Exercise brief:
Go through the listing and count the lines with "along" in them; write only the number.

Dataset extract:
⁂

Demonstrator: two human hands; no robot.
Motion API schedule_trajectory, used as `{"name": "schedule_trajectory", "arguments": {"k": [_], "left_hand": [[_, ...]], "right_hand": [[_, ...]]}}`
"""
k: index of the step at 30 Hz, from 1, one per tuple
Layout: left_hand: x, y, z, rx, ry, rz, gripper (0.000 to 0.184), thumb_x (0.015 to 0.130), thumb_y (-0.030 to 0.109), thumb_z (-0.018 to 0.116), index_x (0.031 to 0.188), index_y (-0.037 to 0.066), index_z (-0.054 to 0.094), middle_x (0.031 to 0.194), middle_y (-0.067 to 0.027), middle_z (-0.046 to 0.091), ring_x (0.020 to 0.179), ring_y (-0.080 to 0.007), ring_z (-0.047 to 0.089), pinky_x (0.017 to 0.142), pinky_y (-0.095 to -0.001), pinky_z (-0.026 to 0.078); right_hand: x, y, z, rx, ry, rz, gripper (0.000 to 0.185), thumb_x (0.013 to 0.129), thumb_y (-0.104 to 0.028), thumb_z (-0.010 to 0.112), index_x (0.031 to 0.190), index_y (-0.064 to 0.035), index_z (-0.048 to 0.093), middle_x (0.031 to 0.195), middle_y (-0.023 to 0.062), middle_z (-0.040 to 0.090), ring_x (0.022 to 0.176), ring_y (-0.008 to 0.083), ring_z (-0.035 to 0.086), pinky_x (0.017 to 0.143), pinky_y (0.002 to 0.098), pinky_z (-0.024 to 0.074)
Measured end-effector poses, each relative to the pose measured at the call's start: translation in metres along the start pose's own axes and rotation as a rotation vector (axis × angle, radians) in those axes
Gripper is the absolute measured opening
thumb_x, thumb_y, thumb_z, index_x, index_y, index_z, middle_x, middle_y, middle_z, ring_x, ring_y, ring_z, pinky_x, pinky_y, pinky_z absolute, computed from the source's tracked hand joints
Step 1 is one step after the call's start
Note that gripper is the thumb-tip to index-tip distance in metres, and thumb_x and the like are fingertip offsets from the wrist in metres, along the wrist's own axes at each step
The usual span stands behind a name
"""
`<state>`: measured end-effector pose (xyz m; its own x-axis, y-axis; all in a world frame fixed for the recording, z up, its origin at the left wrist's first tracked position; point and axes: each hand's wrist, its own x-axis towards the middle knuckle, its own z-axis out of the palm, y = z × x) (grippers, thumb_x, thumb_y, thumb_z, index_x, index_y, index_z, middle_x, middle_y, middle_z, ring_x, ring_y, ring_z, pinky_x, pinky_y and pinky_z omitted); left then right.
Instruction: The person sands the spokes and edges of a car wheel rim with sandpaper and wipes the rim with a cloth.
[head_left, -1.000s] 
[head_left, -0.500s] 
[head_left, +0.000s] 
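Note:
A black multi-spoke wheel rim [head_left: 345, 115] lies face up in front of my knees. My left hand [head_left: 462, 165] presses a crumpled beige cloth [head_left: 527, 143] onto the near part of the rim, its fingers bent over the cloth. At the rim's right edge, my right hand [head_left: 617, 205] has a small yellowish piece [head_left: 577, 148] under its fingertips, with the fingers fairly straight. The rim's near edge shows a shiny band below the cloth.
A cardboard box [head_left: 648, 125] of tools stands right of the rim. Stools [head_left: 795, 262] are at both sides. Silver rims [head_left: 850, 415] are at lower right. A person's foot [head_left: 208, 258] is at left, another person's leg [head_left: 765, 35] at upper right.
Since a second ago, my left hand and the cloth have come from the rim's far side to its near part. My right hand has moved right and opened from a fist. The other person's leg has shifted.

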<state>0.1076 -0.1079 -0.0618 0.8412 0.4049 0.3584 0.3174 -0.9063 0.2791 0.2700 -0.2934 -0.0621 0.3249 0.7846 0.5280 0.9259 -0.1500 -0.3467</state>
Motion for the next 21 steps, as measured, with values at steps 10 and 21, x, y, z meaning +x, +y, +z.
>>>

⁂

Finished task:
2